[gem5-dev] Change in gem5/gem5[master]: mem-cache: Add R/W information to calculateAccessLatency

Daniel Carvalho (Gerrit)

2018-11-29 15:15:17 UTC

Daniel Carvalho has uploaded this change for review. (
https://gem5-review.googlesource.com/c/public/gem5/+/14716

Change subject: mem-cache: Add R/W information to calculateAccessLatency
......................................................................

mem-cache: Add R/W information to calculateAccessLatency

Add read and write information to cache's access latency calculation,
so that it can be used in future patches. This requires the access
latency calculation to be set appropriately throughout the block
accessing calls.

If both read and write flags are set, the access should be considered
a RMW.

As a side effect, cmpAndSwap and satisfyRequest now return the access
latency, and receive the tag lookup latency as an argument.

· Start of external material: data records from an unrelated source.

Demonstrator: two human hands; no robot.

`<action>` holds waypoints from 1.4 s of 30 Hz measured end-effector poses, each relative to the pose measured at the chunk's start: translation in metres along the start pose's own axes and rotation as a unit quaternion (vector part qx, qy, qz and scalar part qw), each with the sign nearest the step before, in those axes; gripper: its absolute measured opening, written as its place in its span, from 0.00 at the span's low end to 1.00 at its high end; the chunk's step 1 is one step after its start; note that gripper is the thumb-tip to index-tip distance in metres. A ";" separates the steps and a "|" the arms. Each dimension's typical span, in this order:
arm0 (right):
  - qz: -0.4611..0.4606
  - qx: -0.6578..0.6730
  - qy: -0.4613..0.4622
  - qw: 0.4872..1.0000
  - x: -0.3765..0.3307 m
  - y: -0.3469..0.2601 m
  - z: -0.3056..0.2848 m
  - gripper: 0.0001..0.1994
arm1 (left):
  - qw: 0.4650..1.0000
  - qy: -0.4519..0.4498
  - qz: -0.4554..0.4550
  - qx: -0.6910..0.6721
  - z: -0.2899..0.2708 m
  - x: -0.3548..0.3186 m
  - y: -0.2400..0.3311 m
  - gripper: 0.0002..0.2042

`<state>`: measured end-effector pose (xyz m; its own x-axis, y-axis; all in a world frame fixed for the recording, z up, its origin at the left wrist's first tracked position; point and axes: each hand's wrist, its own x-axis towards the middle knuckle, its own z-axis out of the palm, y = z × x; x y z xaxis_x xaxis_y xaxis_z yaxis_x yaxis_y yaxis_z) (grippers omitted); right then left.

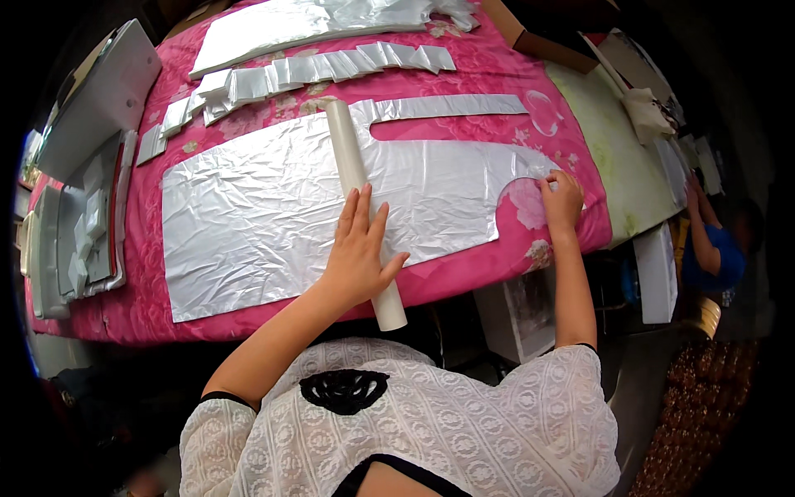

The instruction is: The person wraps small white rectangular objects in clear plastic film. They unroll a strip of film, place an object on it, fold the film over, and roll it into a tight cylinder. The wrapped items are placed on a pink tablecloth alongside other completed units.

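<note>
A thin, shiny silvery-white plastic sheet (248,207), cut with a long strap along its far side and a round notch at its right end, lies creased on the table. Across it rests a long pale tube (346,149), its near end jutting past the table edge. My left hand (358,253) lies on the tube with its fingers stretched out and the thumb apart. At the sheet's right end, beside the round notch, my right hand (563,199) has its fingers pinched together on the plastic's edge.
A pink flowered cloth (464,257) covers the table. Behind the sheet runs a row of small folded white packets (331,66), with a stack of plastic sheets (281,33) farther back. White foam boxes (91,199) stand left; a cardboard box (538,41) sits far right. A person in blue (716,257) is at right.
</note>
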<state>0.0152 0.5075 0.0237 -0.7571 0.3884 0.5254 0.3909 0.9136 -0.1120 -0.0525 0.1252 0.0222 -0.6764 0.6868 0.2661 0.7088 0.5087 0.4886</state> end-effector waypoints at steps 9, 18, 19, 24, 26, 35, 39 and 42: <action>-0.100 0.547 -0.318 0.768 -0.063 -0.228 -0.073 0.12 | 0.777 -0.050 -0.252 -0.575 -0.034 0.002 0.002 0.21; -0.166 0.226 -0.339 0.898 -0.101 -0.238 -0.097 0.20 | 0.737 -0.107 -0.430 -0.511 -0.145 -0.067 -0.161 0.09; -0.138 0.189 -0.392 0.890 -0.103 -0.238 -0.093 0.22 | 0.757 -0.118 -0.438 -0.470 -0.155 -0.073 -0.173 0.09; 0.018 0.321 -0.520 0.791 -0.118 -0.233 -0.071 0.25 | 0.788 -0.130 -0.470 -0.375 -0.176 -0.077 -0.190 0.10; 0.051 0.341 -0.539 0.769 -0.115 -0.232 -0.074 0.23 | 0.812 -0.139 -0.466 -0.323 -0.183 -0.080 -0.202 0.10; 0.047 0.311 -0.544 0.778 -0.113 -0.231 -0.077 0.22 | 0.990 0.093 -0.076 0.074 -0.127 -0.042 -0.098 0.21; 0.056 0.340 -0.537 0.770 -0.118 -0.229 -0.078 0.22 | 0.997 0.078 -0.007 -0.026 -0.050 -0.022 -0.052 0.24; 0.064 0.340 -0.544 0.764 -0.120 -0.228 -0.080 0.21 | 0.999 0.028 -0.025 -0.015 -0.013 -0.022 -0.046 0.26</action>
<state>0.0584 0.2428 0.0535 -0.8670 0.0114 -0.4982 0.4157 0.5678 -0.7104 -0.0732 0.0801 0.0051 -0.7216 0.6300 0.2871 0.6682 0.5251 0.5271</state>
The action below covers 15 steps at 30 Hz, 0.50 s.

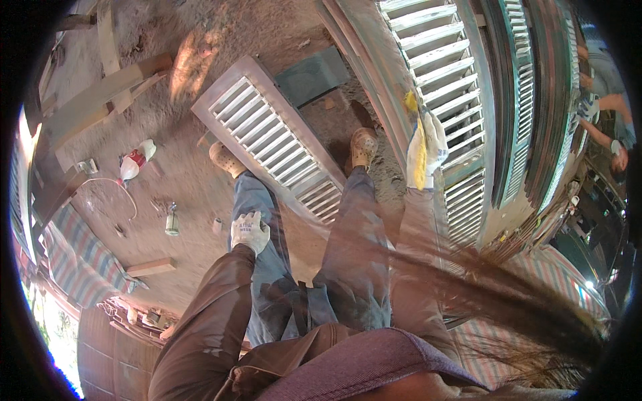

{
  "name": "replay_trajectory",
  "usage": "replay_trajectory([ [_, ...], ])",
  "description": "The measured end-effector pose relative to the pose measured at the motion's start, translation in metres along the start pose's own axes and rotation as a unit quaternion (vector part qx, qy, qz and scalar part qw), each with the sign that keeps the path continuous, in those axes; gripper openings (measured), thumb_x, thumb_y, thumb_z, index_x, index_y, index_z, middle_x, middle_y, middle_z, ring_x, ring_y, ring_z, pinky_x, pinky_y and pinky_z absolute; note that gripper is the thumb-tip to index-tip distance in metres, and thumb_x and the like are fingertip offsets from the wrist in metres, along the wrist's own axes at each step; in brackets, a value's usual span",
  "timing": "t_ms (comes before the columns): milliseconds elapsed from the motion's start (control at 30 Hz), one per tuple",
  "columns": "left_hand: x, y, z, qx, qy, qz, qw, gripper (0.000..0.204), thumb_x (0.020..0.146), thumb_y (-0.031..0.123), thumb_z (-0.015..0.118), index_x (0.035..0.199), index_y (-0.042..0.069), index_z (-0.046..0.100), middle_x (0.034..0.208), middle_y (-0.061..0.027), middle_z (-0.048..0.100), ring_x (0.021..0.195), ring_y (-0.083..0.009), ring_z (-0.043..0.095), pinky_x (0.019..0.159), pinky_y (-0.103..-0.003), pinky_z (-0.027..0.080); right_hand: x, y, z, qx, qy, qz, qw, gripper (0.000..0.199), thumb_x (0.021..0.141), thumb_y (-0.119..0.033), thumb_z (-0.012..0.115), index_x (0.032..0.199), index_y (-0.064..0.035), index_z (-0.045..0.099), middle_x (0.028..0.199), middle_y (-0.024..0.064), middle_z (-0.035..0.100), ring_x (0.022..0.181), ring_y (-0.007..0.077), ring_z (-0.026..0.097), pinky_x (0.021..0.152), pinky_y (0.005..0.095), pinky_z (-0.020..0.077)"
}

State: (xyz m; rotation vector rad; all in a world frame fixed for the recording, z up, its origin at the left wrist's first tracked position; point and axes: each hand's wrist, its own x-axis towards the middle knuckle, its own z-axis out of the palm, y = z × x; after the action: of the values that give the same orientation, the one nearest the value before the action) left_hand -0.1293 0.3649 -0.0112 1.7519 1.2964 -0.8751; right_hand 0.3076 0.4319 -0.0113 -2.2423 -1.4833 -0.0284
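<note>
My left hand [250, 232], in a white work glove, rests on my left thigh and holds nothing. My right hand [428, 148], also in a white glove with yellow on it, reaches forward and presses against the slats of a tall louvred shutter [449, 73] that leans upright ahead of me; it seems to hold a yellow pad against the wood, though I cannot make it out. A second whitish louvred shutter [267, 140] lies flat on the dirt floor between my two shoes. My legs in blue jeans straddle it.
Green louvred shutters [528, 100] lean at the right, where another person's gloved hands [588, 110] work. A white-and-red bottle [134, 162], a small jar [172, 220], a wire loop and wooden planks [100, 93] lie on the floor at the left. Striped fabric [80, 257] is at the lower left.
</note>
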Motion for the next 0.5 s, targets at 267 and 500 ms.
replay_trajectory([
  [267, 0.002, 0.001, -0.004, -0.010, -0.016, 0.009, 1.000, 0.039, 0.079, 0.027, 0.057, 0.110, 0.004, 0.063, 0.109, -0.0147, 0.067, 0.103, -0.0320, 0.061, 0.090, -0.044, 0.047, -0.016, -0.014, 0.036, -0.098, 0.012, 0.031, 0.995, 0.040, 0.081, -0.016, 0.071, 0.120, -0.0137, 0.065, 0.111, 0.0124, 0.065, 0.102, 0.0319, 0.064, 0.084, 0.0413, 0.0515],
  [500, 0.000, 0.003, -0.010, 0.012, -0.052, -0.023, 0.998, 0.040, 0.080, 0.029, 0.057, 0.112, 0.005, 0.062, 0.110, -0.0144, 0.067, 0.106, -0.0315, 0.060, 0.091, -0.044, 0.047, -0.079, -0.023, 0.011, 0.063, -0.187, -0.005, 0.980, 0.032, 0.077, -0.015, 0.070, 0.109, -0.0122, 0.071, 0.110, 0.0068, 0.070, 0.104, 0.0242, 0.066, 0.093, 0.0362, 0.0512],
])
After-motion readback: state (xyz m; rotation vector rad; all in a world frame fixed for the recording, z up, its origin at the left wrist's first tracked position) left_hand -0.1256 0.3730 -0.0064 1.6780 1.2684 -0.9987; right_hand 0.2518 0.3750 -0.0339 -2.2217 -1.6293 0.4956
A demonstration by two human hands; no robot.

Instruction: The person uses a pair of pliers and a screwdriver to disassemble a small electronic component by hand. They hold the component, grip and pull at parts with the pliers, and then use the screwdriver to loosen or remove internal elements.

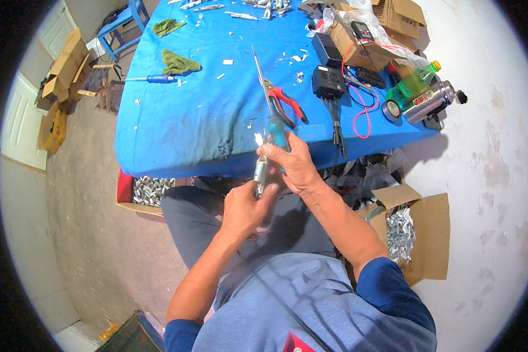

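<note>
My left hand (244,206) is closed around the lower end of a small silver metal cylinder (260,170), held upright above my lap by the table's near edge. A white piece (259,139) sticks out at its top. My right hand (297,163) grips a screwdriver (278,134) with a teal handle, its long thin shaft pointing away over the table. The right thumb and finger also touch the cylinder's upper end. Just beyond, on the blue cloth (182,135), lie red-handled pliers (288,105), partly behind the screwdriver's shaft.
A box of silver cylinders (149,190) stands below the table at left; a cardboard box of metal parts (400,234) at right. Green rags (179,63), a blue screwdriver (160,78), a black adapter (328,82) with cables, a green bottle (413,82) and a steel flask (429,101) lie on the table.
</note>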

Change-Id: I0bb37fdecf12ef8968727a69972f7ffb5d17254c
Signed-off-by: Daniel R. Carvalho <***@yahoo.com.br>
---
M src/mem/cache/base.cc
M src/mem/cache/base.hh
M src/mem/cache/cache.cc
M src/mem/cache/cache.hh
M src/mem/cache/noncoherent_cache.cc
M src/mem/cache/noncoherent_cache.hh
6 files changed, 131 insertions(+), 61 deletions(-)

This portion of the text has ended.